Nabelschau

  • Um 1910 erschien in Oranienburg ein Buch von Sanitätsrat Fischer unter dem Titel „Für junge Mütter. Belehrungen über Schwangerschaft, Geburt und Kindespflege". Fischer riet Müttern darin, selbst darauf zu achten, dass die Hebammen, entgegen ihrer Gewohnheit, Neugeborene erst dann abnabeln sollten, wenn sie sich überzeugt hätten, dass die Nabelschnur nicht mehr pulsiert und der Mutterkuchen geboren ist. Fischer meinte, dass die Pulsation stoppen würde, wenn die Lunge bei der Entfaltung genug Blut aus der Nabelschnur aufgenommen hat. Viele Hebammen würden zu früh abnabeln und die Kinder wären dann von Blausucht gefährdet, weil ihnen die zusätzlichen 100 Gramm Blut fehlten. Dauerhaft durchgesetzt hat sich dieser Hinweis nicht. Ein gutes Jahrhundert verging. 2012 wurde immerhin das verzögerte Abnabeln in die medizinischen Leitlinien und in die WHO-Empfehlungen aufgenommen, inklusive des Hinweises, das Kind nach der Geburt unter Niveau der noch nicht geborenen Plazenta zu lagern.

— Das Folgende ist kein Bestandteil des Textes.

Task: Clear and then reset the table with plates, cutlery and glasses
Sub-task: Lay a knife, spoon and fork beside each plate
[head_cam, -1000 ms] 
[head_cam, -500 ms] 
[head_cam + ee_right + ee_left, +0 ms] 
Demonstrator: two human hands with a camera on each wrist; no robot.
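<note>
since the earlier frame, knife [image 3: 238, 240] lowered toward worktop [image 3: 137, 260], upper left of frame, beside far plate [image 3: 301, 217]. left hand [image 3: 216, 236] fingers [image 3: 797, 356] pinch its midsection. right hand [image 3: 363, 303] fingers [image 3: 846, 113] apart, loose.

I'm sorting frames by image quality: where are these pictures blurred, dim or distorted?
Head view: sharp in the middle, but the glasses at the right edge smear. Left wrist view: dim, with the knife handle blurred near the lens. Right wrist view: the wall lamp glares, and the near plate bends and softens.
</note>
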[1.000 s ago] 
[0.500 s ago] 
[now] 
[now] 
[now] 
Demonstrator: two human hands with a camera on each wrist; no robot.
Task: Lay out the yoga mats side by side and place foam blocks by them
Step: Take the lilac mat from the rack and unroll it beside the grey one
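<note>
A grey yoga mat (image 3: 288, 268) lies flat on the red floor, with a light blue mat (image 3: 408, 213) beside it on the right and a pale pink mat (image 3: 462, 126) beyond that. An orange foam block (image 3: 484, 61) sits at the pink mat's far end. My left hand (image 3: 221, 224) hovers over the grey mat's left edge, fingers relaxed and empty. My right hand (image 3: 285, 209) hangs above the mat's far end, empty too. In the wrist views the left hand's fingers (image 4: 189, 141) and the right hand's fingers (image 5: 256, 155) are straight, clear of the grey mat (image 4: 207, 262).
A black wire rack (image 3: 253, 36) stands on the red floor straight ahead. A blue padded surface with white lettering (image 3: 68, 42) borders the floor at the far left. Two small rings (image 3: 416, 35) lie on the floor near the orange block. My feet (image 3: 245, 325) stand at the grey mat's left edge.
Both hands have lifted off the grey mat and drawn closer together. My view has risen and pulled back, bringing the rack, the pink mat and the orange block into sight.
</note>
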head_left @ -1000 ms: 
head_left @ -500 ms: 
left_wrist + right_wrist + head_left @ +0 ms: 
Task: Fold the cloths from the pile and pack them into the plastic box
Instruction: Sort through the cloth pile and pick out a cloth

    Inzwischen ist nicht nur die Lagerungsregel, sondern auch der Zeitpunkt des Abnabelns erneut umstritten. Statt der Blausucht bei zu frühem Abnabeln wird nun die Gelbsucht bei zu spätem Abnabeln thematisiert. Die Empfehlungen sollen jetzt entsprechend überarbeitet werden, wie Ekkehard Schleußner aus dem Vorstand der Deutschen Gesellschaft für Gynäkologie und Geburtshilfe (DGGG) in dieser Ausgabe im Interview berichtet. Die Hebamme Beate Ramsayer fasst in diesem Zusammenhang die Ergebnisse einer argentinischen Multicenterstudie zusammen, die das späte Abnabeln und die Lagerungsregel ebenso relativiert. Sven Hildebrandt, Präsident der Dresdner Akademie für individuelle Geburtsbegleitung, erläutert seine eigene Sicht: Der höhere Hämoglobinspiegel stabilisiere nicht nur kurzfristig das Neugeborene, sondern scheine auch dessen kognitive Entwicklung zu unterstützen.

    Eine genaue Betrachtung der Nabelschnur, die Hildebrandt gar als eigenes Organ definiert, lohnt sich. Wie setzt sich dieses gepolsterte und in sich gedrehte Gefäßsystem zusammen? Warum ist es manchmal extrem lang, manchmal sehr dünn? Gibt es einen Zusammenhang zwischen dem Ernährungszustand des Kindes und seinen Bewegungen in Bezug auf die Beschaffenheit der Nabelschnur? Wie geht man mit einer Nabelschnurumschlingung um? Wie sollen Frauen über den Nabelschnurvorfall beraten werden? So befasst sich ein eigener Beitrag mit der Anatomie und Pathologie der Nabelschnur. Ein anderer erläutert Erkrankungen des Nabels, der bei jedem Menschen die erste Narbe des Lebens bedeutet. Und schließlich geht es um die diagnostischen Biomarker, die sich aus der Nabelschnur gewinnen lassen. Vielleicht lässt sich dann zukünftig die Gefahr einer möglichen Blau- und Gelbsucht noch genauer einschätzen.